HBoV has been determined in patients with respiratory infections but its association with hepatitis has been shown only by one report. A case report from Finland in 2008 described an immunodeficient six-month-old boy without respiratory symptoms with hepatitis (9). HBoV DNA was identified from the NPA and blood of their patient by PCR, and diagnosis of acute primary HBoV infection was confirmed by specific IgM positivity in serum, and a fourfold rise of IgG antibody levels in paired sera. Here we described an immunocompetent child with HBoV infection with clinical hepatitis and respiratory symptoms but without other concomitant viruses. The sole detected pathogen was the HboV, both in the NPA and blood of our patient. Respiratory infections due to HBoV are systemic and can be diagnosed serologically, but in our case serological diagnosis of HBoV was not done because these tests were not available at our institution. Although diagnostic serology is helpful for disclosing HBoV infection with disease, some studies suggest that the detection of a high viral load of HBoV genomic DNA in blood may be useful in establishing the diagnosis of HBoV infection with disease (10), and one study also suggested that if HBOV viremia occurs it can disseminate to other parts of the body (1).
When a sole viral finding in the respiratory tract is made, HBoV infection usually occurs with viremia and high viral loads and is often accompanied by the evidence of specific IgM and IgG antibodies (1,10).
In light of these findings we can conclude that the high HBoV viral load in the blood sample of our patient can be considered as evidence of acute HBoV disease and hepatitis may be the clinical result of the dissemination of HBoV viremia.

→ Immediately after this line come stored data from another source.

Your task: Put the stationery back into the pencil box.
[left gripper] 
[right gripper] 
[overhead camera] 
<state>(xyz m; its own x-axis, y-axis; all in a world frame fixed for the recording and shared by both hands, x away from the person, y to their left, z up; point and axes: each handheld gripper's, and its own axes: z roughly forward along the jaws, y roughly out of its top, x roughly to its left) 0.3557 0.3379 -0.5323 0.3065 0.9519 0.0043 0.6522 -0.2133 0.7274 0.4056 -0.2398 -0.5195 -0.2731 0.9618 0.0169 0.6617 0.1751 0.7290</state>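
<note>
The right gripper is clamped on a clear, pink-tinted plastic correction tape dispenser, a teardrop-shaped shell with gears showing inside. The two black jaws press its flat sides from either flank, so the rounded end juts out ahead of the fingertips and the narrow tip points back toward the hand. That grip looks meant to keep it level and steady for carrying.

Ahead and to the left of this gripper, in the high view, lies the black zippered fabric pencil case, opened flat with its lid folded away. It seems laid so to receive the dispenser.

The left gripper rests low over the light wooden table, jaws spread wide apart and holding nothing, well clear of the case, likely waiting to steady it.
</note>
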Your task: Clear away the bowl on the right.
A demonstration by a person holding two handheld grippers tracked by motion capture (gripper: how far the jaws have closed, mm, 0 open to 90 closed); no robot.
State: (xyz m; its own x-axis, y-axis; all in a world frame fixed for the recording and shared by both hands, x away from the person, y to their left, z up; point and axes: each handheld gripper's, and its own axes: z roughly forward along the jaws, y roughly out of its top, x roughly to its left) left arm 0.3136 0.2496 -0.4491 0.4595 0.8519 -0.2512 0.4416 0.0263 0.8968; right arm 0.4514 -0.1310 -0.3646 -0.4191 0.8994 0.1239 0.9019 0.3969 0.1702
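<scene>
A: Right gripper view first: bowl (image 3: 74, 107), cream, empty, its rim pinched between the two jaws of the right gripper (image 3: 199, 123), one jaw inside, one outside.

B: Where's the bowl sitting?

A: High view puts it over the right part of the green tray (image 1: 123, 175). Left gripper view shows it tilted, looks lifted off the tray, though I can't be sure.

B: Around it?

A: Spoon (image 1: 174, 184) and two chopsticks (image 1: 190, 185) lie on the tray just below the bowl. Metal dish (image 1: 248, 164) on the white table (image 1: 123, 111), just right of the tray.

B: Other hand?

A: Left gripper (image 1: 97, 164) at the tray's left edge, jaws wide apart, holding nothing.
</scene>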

There is limited data about the link between HBoV and hepatitis. To date, the pathogenesis of HBoV infection has not been fully elucidated. HBoV can be cultured only in differentiated human airway epithelial cells and no animal model is available. We detected HBoV as a sole pathogen both in blood and NPA samples. There are confusing data about the disease severity of single HBoV infections compared with HBoV co-infections in respiratory syndromes. Some authors suggest a more severe clinical picture with a high blood load with mono-infection (1,10).

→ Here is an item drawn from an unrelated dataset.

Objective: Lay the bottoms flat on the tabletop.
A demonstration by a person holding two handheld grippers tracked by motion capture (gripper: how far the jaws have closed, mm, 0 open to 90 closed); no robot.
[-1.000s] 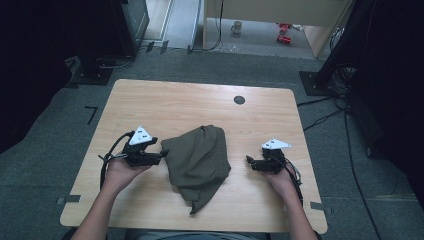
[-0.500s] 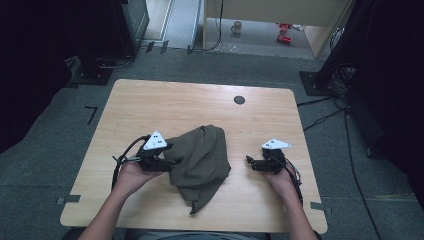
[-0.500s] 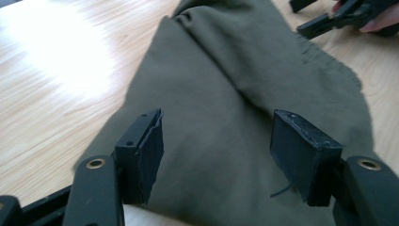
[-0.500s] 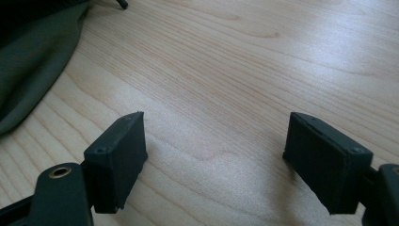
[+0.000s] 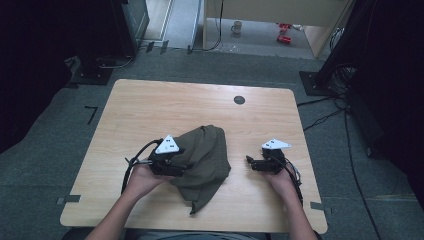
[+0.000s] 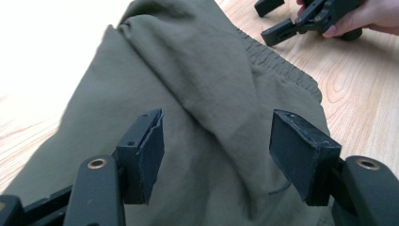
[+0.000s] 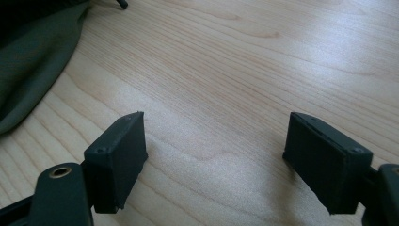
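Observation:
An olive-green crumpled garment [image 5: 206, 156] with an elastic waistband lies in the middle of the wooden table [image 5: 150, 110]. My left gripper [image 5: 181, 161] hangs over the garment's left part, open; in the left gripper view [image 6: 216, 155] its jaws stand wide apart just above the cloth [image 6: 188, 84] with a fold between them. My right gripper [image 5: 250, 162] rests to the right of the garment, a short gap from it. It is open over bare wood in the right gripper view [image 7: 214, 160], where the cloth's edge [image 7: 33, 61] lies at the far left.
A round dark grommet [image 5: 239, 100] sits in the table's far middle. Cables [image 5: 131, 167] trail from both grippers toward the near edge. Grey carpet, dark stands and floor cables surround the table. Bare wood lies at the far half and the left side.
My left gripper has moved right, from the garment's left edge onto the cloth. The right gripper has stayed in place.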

Although the definitive diagnosis of HBoV hepatitis requires the demonstration of the virus in a liver biopsy specimen, in our case a liver biopsy was not done. The diagnosis was made based upon an HBoV viremia and a compatible clinical picture with the exclusion of other causes. The findings strongly suggest the HBoV as a causative agent. The true HBoV pathogenesis is not yet fully understood. Also, the link between HBoV and hepatitits requires supporting evidence. Tropism of HBoV to the hepatic tissue can be studied further. To the best of our knowledge, this is the first report that demonstrates HBov viral load in both nasal and blood samples from an immunocompetent child with hepatitis and respiratory infection but without mixed infections with other viruses, thus supporting the hypothesis that HBoV may cause hepatitis.